Bug 838047

Summary: qdiskd master_wins needs harder config error checking or cman needs to improve expected_votes calculation
Product: Red Hat Enterprise Linux 6 Reporter: Fabio Massimo Di Nitto <fdinitto>
Component: clusterAssignee: Fabio Massimo Di Nitto <fdinitto>
Status: CLOSED ERRATA QA Contact: michal novacek <mnovacek>
Severity: high Docs Contact:
Priority: high    
Version: 6.4CC: ccaulfie, cluster-maint, lhh, mjuricek, mnovacek, rpeterso, teigland
Target Milestone: rc   
Target Release: ---   
Hardware: Unspecified   
OS: Unspecified   
Whiteboard:
Fixed In Version: cluster-3.0.12.1-33.el6 Doc Type: Bug Fix
Doc Text:
Story Points: ---
Clone Of: Environment:
Last Closed: 2013-02-21 07:42:32 UTC Type: Bug
Regression: --- Mount Type: ---
Documentation: --- CRM:
Verified Versions: Category: ---
oVirt Team: --- RHEL 7.3 requirements from Atomic Host:
Cloudforms Team: --- Target Upstream Version:
Embargoed:
Attachments:
Description Flags
proposed patch lhh: review+

Description Fabio Massimo Di Nitto 2012-07-06 08:48:53 UTC
An incorrect master_wins config can effectively lead a cluster to have 2 quorate partitions, racing for fencing.

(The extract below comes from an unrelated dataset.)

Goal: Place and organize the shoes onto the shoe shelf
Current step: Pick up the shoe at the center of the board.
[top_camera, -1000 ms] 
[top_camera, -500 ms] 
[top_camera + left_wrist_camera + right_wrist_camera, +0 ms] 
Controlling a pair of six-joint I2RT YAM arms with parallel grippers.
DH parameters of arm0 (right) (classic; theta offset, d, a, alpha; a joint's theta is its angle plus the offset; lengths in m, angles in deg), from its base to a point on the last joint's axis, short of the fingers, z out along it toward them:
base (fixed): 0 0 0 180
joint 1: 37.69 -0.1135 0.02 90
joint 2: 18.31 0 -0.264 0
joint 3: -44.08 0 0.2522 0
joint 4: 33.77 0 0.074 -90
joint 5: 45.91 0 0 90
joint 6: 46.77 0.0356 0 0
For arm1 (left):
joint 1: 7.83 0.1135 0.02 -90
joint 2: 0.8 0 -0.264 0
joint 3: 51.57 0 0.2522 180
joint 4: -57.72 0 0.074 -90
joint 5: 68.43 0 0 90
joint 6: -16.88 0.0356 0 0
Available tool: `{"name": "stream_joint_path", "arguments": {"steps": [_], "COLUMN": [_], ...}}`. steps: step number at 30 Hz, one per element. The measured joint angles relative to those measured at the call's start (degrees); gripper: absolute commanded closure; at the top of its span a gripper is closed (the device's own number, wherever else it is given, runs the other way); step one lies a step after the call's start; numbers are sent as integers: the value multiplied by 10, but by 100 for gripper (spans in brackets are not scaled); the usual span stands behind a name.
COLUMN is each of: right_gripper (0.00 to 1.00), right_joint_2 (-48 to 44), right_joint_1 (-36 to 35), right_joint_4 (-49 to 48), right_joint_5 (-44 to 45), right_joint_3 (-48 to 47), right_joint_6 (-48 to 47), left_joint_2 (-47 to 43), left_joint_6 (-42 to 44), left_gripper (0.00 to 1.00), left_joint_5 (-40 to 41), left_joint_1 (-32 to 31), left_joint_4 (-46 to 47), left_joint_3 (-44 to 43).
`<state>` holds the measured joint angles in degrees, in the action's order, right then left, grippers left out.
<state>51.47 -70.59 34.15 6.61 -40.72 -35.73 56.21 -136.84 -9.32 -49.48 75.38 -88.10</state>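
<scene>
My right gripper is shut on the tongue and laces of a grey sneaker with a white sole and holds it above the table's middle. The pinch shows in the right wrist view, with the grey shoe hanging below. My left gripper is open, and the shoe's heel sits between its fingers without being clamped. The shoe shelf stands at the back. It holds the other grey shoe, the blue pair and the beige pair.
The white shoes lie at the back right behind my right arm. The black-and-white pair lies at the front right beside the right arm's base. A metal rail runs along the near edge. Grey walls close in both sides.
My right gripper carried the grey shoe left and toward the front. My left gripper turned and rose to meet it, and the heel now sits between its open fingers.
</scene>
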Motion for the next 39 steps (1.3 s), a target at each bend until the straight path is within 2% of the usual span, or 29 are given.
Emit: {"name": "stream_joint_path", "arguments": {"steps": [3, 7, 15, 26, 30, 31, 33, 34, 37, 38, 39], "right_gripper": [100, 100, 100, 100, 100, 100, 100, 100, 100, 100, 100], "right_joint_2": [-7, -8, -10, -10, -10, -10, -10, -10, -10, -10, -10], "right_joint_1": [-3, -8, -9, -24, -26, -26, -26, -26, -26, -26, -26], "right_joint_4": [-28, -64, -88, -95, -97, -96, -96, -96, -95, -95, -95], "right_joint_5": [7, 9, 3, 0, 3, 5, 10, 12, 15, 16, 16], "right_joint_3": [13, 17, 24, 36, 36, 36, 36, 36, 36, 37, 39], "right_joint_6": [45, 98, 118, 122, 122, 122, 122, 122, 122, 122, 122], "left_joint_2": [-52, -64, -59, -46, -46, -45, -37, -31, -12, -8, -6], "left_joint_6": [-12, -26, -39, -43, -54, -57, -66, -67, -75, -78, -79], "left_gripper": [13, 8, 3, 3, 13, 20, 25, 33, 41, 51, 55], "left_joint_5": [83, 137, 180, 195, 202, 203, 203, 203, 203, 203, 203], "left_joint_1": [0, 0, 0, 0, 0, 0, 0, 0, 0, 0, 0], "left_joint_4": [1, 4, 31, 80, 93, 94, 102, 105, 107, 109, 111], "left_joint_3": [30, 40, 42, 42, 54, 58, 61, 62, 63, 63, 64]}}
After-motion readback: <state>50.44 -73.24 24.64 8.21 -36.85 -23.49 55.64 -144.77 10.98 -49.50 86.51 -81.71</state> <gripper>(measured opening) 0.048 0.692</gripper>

We shouldn´t allow it by default.

This is how to reproduce:

<cluster name="fabbione" config_version="1" >
  <logging debug="on"/>
  <clusternodes>
    <clusternode name="fedora16-node1" votes="1" nodeid="1">
      <fence>
        <method name="single">
          <device name="xvm" domain="fedora16-node1"/>
        </method>
      </fence>
    </clusternode>
    <clusternode name="fedora16-node2" votes="1" nodeid="2">
      <fence>
        <method name="single">
          <device name="xvm" domain="fedora16-node2"/>
        </method>
      </fence>
    </clusternode>
    <clusternode name="fedora16-node3" votes="1" nodeid="3">
      <fence>
        <method name="single">
          <device name="xvm" domain="fedora16-node3"/>
        </method>
      </fence>
    </clusternode>
    <clusternode name="fedora16-node4" votes="1" nodeid="4">
      <fence>
        <method name="single">
          <device name="xvm" domain="fedora16-node4"/>
        </method>
      </fence>
    </clusternode>
    <clusternode name="fedora16-node5" votes="1" nodeid="5">
      <fence>
        <method name="single">
          <device name="xvm" domain="fedora16-node5"/>
        </method>
      </fence>
    </clusternode>
    <clusternode name="fedora16-node6" votes="1" nodeid="6">
      <fence>
        <method name="single">
          <device name="xvm" domain="fedora16-node6"/>
        </method>
      </fence>
    </clusternode>
    <clusternode name="fedora16-node7" votes="1" nodeid="7">
      <fence>
        <method name="single">
          <device name="xvm" domain="fedora16-node7"/>
        </method>
      </fence>
    </clusternode>
    <clusternode name="fedora16-node8" votes="1" nodeid="8">
      <fence>
        <method name="single">
          <device name="xvm" domain="fedora16-node8"/>
        </method>
      </fence>
    </clusternode>
  </clusternodes>
  <fencedevices>
    <fencedevice name="xvm" agent="fence_xvm"/>
  </fencedevices>
  <quorumd label="qdisk" master_wins="1"/>
....

cman and qdisk will start happily.

node1 becomes qdiskd master

[root@fedora16-node1 ~]# cman_tool status
Version: 6.2.0
Config Version: 1
Cluster Name: fabbione
Cluster Id: 25573
Cluster Member: Yes
Cluster Generation: 72
Membership state: Cluster-Member
Nodes: 8
Expected votes: 8
Quorum device votes: 7
Total votes: 15
Node votes: 1
Quorum: 8  

every other node looks like:

[root@fedora16-node2 ~]# cman_tool status
Version: 6.2.0
Config Version: 1
Cluster Name: fabbione
Cluster Id: 25573
Cluster Member: Yes
Cluster Generation: 72
Membership state: Cluster-Member
Nodes: 8
Expected votes: 8
Quorum device votes: 0
Total votes: 8
Node votes: 1
Quorum: 5  

note quorum: 8 vs 5.

In a partition event such as:

partition1: node1/2/3 (1 is still qdiskd master)
partition2: node4/5/6/7/8

node1 is quorate due to master_wins
partition2 is quorate (5 nodes)

At this point, node1 will race with partition2 to fence. result is random. In some cases I get master_wins, other times i get partition2 to win.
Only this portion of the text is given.